The U.S. Centers for Disease Control and Prevention estimates that the economic cost of smoking includes more than $75 billion a year in direct health care expenses and that health care will account for 1 in 5 dollars spent in the United States by 2015.

What's most disturbing in this equation is the fact that 42,000 Californians annually die of smoking-related diseases and that smoking remains the number one cause of preventable death and disease.

For the tax
That's why California health care advocates and the business community are coming together to support the Tobacco Tax Act of 2006. If passed, this initiative will reduce smoking, especially among kids, and fund critical health care priorities such as disease prevention, medical research, children's health insurance and emergency room care all factors that affect the bottom line of every business.

To date, our coalition includes the Los Angeles Chamber of Commerce, the American Cancer Society, American Lung Association, American Heart Association, the Children's Partnership, the California Hospital Association, emergency doctors and nurses, among many others.

Increasing the price of cigarettes is the most effective deterrent to smoking. That's why some might ask whether it's inconsistent to advocate for a tax that we hope will ultimately be nonexistent. The answer is "absolutely not". Here's why:

-First, an important goal of the initiative is to encourage people to quit smoking and prevent others from starting. The fewer smokers we have in California, the fewer people will need treatment for smoking-related illnesses.

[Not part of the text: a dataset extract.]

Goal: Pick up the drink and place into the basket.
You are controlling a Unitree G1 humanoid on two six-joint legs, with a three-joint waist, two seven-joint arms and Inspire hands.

-Second, the expenditures within this initiative take into account the expected decline in consumption and revenue. It's been proven throughout the country that increased new revenue received on each pack of cigarettes outweighs the revenue losses from fewer packs being sold.

-Finally, the initiative includes safeguards to ensure that all funds are used to achieve the above goals: no new bureaucracies or entitlements are created, no other taxes will be created or used to offset the funding losses expected by lower cigarette sales and strict safeguards and audits are included to make sure that funds go exactly where voters intend. Importantly, legislators will not be able to raid the trust funds.

And note, every dollar invested in tobacco education and prevention saves three dollars in the long run.

Critics of taxes use scare tactics and buzz words about black markets and terrorism. Don't be fooled. Research and purchase patterns prove that cigarette smuggling among individuals is a relatively small problem and not exacerbated by price increases. Smokers are more interested in convenience than crossing state borders or seeking out illegal black market vendors to buy their cigarettes. About two-thirds of all cigarettes sold in the U.S. are sold by the single pack.

Further, California has one of the strongest enforcement records in the country. This initiative provides more than $18 million to improve the state's effective law enforcement programs against smuggling and counterfeit activity, including support for the Board of Equalization's Cigarette and Tobacco Products Licensing Act, which recovered $125 million last year.

The bottom line for business: The Tobacco Tax Act of 2006 is a sound, responsible and effective way to prevent and reduce smoking and the associated health care costs that are crippling our economy.

Charlie Smith is chairman of the Coalition for a Healthy California and chairman of the American Cancer Society, Los Angeles Region.